Just below lay a charming little lake, blue as heaven, and swept ever and anon with handfuls of wind that sent delightful gleams and shudders over it. It bears the inscrutable designation of Sardine Lake. I hailed Bodie with an inquiry as to the reason for the name, and received his illuminating reply in one word, “Canned.” I learned later that years ago an ill-fated mule bearing a cargo of the delicacy consigned to a merchant in some mining-camp of the Walker River region had fallen off the trail, and after a series of spectacular revolutions had vanished in the icy waters. "
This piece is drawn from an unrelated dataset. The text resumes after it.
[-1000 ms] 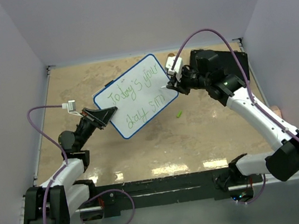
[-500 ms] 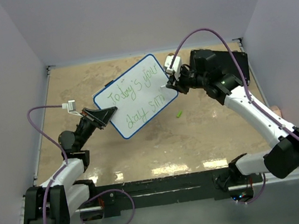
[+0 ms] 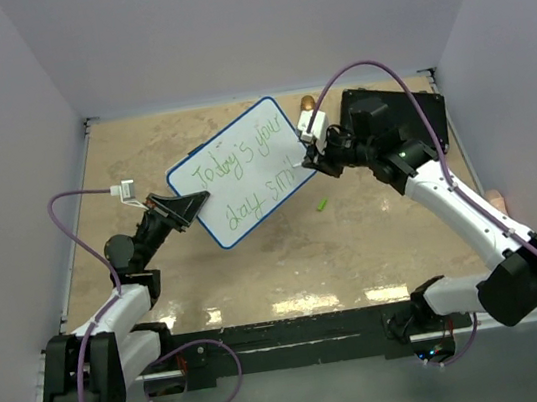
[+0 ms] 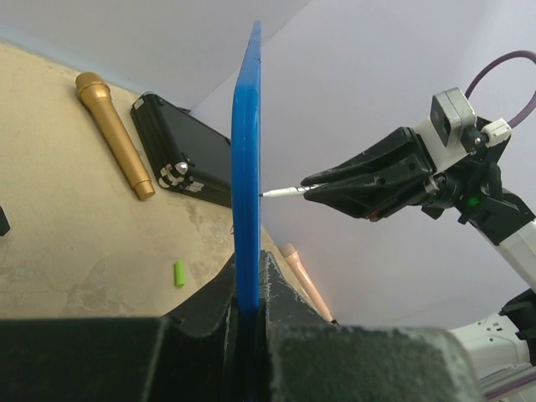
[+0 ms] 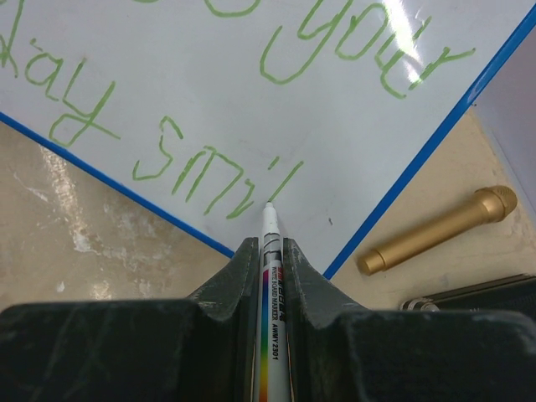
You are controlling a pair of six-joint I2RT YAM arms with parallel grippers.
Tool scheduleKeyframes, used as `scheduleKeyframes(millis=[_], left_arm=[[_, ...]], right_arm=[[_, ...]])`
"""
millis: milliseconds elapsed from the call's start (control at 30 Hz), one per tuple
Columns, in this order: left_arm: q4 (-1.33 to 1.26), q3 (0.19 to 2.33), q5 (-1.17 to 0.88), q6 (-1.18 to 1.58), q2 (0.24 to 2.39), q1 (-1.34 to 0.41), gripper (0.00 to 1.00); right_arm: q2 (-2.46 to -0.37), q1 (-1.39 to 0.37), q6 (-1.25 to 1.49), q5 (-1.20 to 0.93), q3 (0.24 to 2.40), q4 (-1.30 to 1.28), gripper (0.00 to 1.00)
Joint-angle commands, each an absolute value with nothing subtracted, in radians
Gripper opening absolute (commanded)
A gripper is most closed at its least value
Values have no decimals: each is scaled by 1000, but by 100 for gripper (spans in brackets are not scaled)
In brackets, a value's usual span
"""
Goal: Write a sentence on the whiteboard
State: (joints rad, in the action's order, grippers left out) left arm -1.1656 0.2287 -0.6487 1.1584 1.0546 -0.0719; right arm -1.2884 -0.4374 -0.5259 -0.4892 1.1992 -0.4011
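Note:
The whiteboard [image 3: 244, 172], white with a thin blue rim, is held tilted off the table. My left gripper [image 3: 189, 208] is shut on its lower left edge. The left wrist view shows the whiteboard [image 4: 246, 167] edge-on, standing between the fingers of the left gripper [image 4: 249, 280]. Green writing on the whiteboard [image 5: 209, 92] reads "Today's your day smil". My right gripper [image 5: 270, 251] is shut on a white marker [image 5: 273, 289], whose tip touches the board at the foot of the last stroke. From above, the right gripper [image 3: 311, 159] is at the board's right edge.
A gold microphone [image 5: 435, 230] and a black case [image 3: 392, 117] lie behind the board at the back right. A small green cap [image 3: 321, 204] lies on the table below the board. A pale pink handle [image 3: 493, 196] pokes in at the right wall.
The writing has grown from "sm" to "smil". My right gripper rose toward the board's upper right, then came back down along the last stroke. The left arm and the board held still.

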Motion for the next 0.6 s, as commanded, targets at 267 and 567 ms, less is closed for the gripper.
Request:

Sardine Lake, August 2019, much as
Chase may have first seen it,
( and the mule! )

photo: j. develyn


In the upper course of the cañon the walls rise precipitously. It is in fact a gorge rather than a cañon, and it is easy to guess how it came by its name in the days when great bands of cattle were driven across the Sierra by this route, lacerating themselves as they scrambled among the jagged rock-débris through which the so-called trail is laid. When one recalls the behavior of a herd of excited cattle driven along an ordinary highway, and then imagines the scene of action transferred to this fearfully steep defile, filled with shattered rock and narrowing at the top to a mere cleft, with yelling vaqueros urging the bewildered and terrified beasts into a panic, it becomes a marvel that any of the animals should arrive at the head of the pass alive and unmaimed. The bones that still lie strewn up and down the trail testify to the fate of many a victim of Bloody Cañon. "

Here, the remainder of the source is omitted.